**Your task**
Only the lines below starting at the one that contains "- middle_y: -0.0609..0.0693" and ending at the one that contains "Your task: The" are to be reproduced, exactly and with both ends kept.

● ● ●

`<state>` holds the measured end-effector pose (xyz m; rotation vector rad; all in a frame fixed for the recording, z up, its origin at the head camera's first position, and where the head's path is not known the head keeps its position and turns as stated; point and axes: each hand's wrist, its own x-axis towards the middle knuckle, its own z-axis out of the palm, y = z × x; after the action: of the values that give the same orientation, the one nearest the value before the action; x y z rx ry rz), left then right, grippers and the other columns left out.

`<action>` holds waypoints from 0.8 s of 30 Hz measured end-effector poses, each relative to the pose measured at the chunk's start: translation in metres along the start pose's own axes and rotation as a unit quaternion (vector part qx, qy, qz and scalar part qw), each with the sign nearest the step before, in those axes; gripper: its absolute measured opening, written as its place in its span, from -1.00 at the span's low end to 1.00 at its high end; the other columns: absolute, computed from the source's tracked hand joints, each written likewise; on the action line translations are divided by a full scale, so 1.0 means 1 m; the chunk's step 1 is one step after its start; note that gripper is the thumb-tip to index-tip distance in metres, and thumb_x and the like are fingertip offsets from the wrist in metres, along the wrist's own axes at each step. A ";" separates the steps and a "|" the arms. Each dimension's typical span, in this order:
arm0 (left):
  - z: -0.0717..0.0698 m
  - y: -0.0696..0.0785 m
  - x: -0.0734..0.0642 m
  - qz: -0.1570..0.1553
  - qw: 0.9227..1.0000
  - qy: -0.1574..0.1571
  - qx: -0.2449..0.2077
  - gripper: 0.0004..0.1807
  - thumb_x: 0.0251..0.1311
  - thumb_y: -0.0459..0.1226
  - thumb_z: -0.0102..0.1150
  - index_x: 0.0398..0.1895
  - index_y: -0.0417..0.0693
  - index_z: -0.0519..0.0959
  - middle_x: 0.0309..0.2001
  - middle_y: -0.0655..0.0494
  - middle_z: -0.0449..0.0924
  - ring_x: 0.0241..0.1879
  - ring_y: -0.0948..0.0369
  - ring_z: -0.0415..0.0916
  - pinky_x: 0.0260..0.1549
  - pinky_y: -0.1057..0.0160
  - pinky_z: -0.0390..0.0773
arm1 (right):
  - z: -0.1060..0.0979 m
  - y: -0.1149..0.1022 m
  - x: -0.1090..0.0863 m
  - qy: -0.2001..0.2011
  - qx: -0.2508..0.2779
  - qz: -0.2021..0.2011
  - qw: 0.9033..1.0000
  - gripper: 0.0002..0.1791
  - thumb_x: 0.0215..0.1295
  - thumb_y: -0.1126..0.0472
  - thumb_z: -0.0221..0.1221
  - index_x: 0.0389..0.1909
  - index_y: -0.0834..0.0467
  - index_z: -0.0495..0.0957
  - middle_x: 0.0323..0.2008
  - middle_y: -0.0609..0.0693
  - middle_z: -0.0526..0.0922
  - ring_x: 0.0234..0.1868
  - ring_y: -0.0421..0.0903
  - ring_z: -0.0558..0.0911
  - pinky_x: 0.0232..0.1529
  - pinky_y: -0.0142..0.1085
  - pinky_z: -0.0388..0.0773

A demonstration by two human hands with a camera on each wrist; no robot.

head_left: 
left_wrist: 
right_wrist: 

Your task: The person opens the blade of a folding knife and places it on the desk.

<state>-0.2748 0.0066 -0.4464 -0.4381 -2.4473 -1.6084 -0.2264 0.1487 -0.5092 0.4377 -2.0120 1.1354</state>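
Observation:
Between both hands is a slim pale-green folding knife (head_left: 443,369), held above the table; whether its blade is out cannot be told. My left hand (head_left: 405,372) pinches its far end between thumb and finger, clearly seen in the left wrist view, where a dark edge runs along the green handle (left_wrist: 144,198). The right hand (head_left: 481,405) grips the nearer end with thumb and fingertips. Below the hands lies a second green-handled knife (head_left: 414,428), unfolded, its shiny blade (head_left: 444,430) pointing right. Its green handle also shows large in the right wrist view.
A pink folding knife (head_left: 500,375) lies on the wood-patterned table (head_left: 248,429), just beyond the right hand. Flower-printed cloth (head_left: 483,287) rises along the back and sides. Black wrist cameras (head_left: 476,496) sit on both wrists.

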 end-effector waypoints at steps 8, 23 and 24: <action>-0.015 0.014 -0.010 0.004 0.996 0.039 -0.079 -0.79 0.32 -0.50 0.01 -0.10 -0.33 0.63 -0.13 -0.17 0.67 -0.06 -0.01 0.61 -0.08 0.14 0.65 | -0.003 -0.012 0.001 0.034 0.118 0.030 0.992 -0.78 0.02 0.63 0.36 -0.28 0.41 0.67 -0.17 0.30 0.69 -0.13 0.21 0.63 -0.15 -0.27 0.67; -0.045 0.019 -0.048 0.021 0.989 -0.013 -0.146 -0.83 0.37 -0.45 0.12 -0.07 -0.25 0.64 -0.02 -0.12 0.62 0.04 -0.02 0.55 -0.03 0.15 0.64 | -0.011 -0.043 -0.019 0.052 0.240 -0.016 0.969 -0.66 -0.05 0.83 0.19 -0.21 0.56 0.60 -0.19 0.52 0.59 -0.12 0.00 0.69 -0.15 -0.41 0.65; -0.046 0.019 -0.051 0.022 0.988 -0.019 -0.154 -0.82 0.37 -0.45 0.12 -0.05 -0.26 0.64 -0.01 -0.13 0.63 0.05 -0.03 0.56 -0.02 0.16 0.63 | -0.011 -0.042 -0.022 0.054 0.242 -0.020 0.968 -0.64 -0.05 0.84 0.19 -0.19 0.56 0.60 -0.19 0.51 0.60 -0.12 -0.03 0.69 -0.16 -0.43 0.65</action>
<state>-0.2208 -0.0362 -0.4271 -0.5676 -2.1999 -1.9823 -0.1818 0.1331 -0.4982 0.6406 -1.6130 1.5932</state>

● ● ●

**Answer space**
  - middle_y: -0.0609..0.0693
  - middle_z: -0.0526..0.0922
  - ring_x: 0.0234..0.1868
  - ring_y: -0.0421..0.0903
  - ring_z: -0.0558..0.0911
  - pinky_x: 0.0232..0.1529
  - pinky_y: -0.0142..0.1085
  - pinky_z: -0.0388..0.0773

A demonstration by two human hands with a camera on each wrist; no robot.

head_left: 
left_wrist: 
right_wrist: 

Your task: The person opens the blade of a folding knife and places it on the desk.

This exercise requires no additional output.